TASK TO COMPLETE | Repeat the stretch of entries below from the line with "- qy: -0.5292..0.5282" through the line with "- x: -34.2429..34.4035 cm". Include both ends and add nothing.
EXCERPTED RECORDS below:
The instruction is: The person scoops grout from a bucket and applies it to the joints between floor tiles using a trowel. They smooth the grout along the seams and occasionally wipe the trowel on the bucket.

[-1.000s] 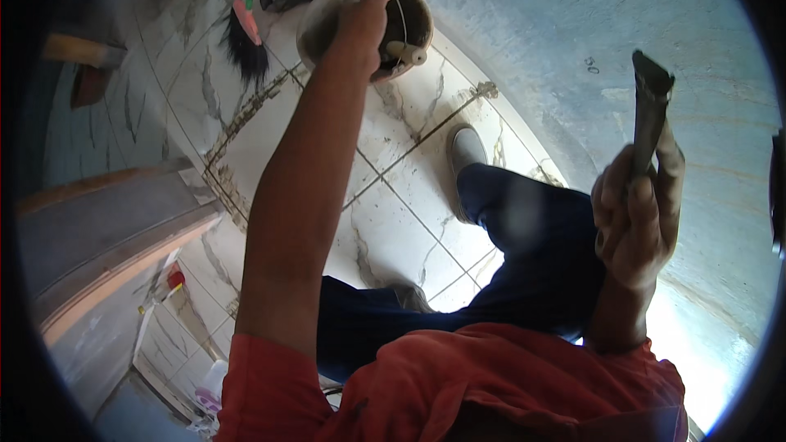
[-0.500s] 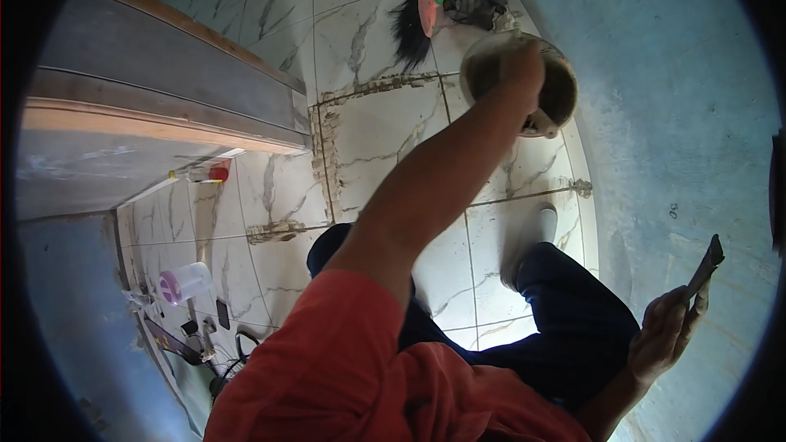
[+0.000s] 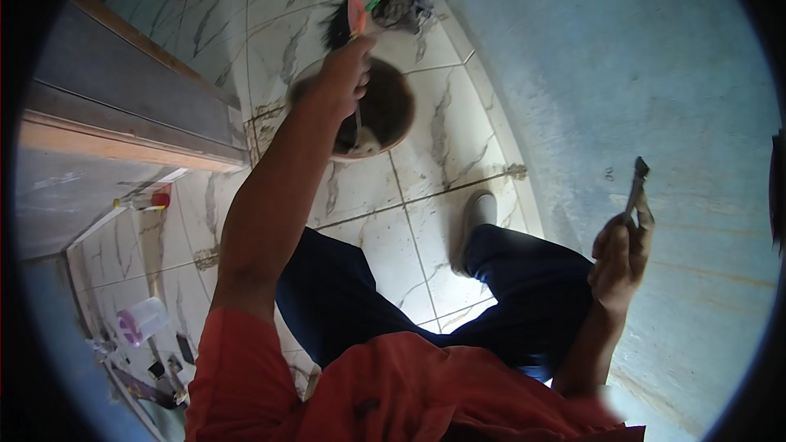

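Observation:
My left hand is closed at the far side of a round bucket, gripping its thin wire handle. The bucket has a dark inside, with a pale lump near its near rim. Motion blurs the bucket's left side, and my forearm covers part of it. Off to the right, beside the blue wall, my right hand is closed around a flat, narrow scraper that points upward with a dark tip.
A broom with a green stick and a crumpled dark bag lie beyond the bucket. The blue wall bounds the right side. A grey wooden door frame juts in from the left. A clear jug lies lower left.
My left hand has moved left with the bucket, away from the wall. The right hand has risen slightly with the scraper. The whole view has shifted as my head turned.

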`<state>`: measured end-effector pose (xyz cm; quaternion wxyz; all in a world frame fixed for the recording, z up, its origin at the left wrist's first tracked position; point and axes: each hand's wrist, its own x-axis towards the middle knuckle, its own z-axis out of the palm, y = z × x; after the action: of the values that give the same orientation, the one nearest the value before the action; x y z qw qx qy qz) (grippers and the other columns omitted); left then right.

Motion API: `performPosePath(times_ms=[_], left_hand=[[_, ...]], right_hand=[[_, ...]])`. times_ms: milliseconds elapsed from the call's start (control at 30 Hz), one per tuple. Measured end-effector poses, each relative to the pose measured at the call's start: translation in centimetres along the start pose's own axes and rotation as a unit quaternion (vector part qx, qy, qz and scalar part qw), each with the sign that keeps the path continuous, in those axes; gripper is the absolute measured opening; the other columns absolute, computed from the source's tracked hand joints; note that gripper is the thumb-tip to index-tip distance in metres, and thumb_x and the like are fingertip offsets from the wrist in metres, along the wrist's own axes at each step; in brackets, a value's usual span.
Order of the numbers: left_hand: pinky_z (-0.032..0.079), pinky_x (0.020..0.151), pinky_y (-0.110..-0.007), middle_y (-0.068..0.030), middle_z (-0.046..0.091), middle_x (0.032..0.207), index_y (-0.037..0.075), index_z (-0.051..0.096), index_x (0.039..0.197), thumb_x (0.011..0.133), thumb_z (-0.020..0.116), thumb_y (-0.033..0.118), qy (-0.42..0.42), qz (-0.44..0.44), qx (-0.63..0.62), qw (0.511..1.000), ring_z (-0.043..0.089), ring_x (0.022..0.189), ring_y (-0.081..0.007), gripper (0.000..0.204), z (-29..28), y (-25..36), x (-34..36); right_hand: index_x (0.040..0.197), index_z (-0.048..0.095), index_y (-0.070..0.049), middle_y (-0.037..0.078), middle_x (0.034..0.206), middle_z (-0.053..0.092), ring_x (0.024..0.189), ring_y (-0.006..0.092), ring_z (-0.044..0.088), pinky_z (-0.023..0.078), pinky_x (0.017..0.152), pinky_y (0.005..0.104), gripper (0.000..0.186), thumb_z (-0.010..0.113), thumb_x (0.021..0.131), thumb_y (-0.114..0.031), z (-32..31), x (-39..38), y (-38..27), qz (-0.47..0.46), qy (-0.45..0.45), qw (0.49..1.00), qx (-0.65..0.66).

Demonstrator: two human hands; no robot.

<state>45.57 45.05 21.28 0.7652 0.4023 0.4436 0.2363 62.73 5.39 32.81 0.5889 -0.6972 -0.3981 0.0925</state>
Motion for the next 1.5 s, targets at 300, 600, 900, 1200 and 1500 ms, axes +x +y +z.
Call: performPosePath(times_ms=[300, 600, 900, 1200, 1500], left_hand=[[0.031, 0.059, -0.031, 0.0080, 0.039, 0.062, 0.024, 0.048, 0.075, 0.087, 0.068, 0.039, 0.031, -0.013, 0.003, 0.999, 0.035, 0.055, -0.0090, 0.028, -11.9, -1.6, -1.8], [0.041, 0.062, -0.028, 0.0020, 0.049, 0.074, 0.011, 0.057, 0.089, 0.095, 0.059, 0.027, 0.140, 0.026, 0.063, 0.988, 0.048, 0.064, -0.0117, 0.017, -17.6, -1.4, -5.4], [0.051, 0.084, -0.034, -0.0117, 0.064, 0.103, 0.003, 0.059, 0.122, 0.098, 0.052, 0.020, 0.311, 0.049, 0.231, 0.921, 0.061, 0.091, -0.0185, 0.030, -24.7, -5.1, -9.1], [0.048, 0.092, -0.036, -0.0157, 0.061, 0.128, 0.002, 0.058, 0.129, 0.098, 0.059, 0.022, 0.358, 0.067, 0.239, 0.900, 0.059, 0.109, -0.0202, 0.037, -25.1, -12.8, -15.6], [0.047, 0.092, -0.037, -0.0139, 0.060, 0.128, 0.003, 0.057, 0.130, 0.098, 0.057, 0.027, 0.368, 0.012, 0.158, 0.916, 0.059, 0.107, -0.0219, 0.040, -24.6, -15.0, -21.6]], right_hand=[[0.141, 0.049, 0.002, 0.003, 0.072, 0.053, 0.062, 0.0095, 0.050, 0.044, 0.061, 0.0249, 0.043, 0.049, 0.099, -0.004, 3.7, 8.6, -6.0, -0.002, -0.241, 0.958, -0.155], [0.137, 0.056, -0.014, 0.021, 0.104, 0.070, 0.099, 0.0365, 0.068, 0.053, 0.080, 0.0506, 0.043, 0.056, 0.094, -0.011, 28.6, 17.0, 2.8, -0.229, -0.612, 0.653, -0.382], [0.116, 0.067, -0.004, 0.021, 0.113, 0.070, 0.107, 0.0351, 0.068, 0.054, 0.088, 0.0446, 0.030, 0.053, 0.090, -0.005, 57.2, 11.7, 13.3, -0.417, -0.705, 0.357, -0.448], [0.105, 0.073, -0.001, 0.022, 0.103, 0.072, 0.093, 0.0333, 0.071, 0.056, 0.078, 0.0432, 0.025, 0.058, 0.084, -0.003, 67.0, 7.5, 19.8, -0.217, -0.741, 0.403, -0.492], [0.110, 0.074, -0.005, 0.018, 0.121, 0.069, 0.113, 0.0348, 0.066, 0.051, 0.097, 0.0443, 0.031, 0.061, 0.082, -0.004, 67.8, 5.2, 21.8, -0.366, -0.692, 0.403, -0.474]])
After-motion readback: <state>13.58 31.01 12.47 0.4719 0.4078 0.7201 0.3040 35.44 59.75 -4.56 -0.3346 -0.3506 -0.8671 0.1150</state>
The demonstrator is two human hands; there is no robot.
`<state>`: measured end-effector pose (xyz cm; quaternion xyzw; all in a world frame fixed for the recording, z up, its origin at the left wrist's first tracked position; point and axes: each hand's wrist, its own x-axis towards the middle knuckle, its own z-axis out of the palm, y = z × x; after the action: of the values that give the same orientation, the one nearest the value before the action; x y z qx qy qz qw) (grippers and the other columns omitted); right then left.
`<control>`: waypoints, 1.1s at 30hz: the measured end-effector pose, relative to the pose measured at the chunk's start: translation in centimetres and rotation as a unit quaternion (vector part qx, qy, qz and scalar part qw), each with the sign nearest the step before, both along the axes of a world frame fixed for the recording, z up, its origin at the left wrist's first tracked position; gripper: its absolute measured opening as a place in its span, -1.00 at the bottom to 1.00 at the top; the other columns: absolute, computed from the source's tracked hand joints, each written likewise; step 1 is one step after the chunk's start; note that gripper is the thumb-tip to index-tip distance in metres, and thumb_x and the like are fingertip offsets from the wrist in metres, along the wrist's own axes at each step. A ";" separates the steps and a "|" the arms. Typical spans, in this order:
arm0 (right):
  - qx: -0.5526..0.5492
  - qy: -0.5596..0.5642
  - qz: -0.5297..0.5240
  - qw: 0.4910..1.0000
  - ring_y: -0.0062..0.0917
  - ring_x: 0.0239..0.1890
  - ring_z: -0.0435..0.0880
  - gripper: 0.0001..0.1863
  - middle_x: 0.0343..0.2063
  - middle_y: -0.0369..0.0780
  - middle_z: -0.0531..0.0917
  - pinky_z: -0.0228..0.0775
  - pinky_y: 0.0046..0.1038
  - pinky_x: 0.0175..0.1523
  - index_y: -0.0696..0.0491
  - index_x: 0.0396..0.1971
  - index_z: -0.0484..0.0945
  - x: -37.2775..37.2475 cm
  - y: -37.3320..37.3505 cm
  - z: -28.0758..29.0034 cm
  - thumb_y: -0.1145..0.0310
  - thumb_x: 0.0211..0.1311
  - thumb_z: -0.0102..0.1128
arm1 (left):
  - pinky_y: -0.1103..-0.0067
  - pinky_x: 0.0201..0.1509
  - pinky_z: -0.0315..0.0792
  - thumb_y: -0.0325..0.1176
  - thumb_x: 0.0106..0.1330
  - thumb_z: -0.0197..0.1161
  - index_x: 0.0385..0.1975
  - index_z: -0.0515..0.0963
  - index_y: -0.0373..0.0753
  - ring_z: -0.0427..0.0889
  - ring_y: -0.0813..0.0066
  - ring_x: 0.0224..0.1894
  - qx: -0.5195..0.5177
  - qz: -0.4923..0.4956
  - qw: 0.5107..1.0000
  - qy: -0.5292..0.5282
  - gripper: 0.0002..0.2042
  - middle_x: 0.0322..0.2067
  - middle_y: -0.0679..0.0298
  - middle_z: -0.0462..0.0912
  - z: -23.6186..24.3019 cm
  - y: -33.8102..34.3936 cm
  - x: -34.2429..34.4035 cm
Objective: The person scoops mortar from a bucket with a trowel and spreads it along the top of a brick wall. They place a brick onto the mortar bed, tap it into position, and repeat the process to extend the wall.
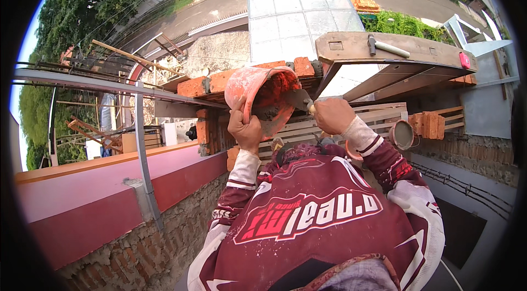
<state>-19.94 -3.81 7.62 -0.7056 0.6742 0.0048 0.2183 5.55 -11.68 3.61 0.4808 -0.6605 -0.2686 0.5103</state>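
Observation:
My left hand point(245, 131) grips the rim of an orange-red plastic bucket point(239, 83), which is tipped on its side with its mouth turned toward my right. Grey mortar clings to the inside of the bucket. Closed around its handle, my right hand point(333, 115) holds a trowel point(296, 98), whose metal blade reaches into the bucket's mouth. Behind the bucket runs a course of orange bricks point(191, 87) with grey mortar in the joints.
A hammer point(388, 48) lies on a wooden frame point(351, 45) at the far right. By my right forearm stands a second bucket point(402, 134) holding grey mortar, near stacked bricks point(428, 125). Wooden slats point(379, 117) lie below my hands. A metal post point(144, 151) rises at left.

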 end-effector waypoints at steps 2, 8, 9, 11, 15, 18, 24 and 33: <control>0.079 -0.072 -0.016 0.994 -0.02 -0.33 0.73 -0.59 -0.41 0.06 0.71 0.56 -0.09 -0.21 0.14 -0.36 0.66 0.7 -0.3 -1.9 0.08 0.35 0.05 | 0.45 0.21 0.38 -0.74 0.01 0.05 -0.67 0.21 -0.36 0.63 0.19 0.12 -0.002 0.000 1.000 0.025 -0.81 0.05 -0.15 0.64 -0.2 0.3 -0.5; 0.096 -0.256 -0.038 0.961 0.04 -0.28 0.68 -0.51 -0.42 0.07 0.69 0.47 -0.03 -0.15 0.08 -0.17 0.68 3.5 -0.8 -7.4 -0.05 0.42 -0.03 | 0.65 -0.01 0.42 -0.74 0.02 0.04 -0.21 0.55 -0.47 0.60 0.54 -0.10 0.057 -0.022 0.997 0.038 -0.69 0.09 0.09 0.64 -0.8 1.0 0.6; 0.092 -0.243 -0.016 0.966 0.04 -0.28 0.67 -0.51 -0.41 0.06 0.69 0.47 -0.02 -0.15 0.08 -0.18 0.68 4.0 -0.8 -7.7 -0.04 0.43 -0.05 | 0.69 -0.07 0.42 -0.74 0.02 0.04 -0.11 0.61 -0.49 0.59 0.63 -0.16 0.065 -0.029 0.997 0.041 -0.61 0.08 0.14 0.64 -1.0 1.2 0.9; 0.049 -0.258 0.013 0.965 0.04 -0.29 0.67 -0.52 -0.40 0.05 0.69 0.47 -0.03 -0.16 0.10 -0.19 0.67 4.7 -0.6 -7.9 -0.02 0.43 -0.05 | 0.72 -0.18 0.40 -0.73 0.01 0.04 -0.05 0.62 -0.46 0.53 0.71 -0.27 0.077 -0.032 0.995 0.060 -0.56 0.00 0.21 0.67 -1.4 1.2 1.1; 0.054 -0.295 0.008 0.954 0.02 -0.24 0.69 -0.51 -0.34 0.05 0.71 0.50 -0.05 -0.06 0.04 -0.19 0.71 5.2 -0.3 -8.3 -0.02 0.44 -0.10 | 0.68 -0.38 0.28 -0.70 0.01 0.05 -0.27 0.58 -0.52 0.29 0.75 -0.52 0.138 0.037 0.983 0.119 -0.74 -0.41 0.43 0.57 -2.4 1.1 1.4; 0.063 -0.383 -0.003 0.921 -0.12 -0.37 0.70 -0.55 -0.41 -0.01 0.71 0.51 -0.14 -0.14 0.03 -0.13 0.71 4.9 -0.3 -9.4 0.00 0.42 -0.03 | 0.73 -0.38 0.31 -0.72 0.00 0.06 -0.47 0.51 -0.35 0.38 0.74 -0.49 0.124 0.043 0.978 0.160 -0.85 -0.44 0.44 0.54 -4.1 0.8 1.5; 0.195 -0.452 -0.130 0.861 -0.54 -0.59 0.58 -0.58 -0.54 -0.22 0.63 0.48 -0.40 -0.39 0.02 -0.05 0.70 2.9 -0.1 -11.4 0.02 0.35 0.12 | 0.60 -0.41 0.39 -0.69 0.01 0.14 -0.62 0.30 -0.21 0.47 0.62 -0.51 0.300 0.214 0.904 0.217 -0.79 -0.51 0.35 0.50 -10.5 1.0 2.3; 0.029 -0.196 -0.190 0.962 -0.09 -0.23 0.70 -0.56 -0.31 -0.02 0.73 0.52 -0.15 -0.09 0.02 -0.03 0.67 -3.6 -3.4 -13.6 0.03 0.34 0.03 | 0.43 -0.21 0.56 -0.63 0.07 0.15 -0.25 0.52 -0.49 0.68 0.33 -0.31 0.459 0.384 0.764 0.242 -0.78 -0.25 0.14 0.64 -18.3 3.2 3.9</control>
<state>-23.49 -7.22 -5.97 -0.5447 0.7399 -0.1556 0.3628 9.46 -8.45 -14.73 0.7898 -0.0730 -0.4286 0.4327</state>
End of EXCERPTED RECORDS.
SOLUTION TO THIS TASK |
  - qy: -0.5292..0.5282
  - gripper: 0.0002..0.2042
  - middle_x: 0.0322..0.2067
  - middle_y: -0.0679..0.0298
  - middle_z: -0.0462..0.0912
  - z: -23.6186..24.3019 cm
  - y: -33.8102..34.3936 cm
  - x: -34.2429..34.4035 cm

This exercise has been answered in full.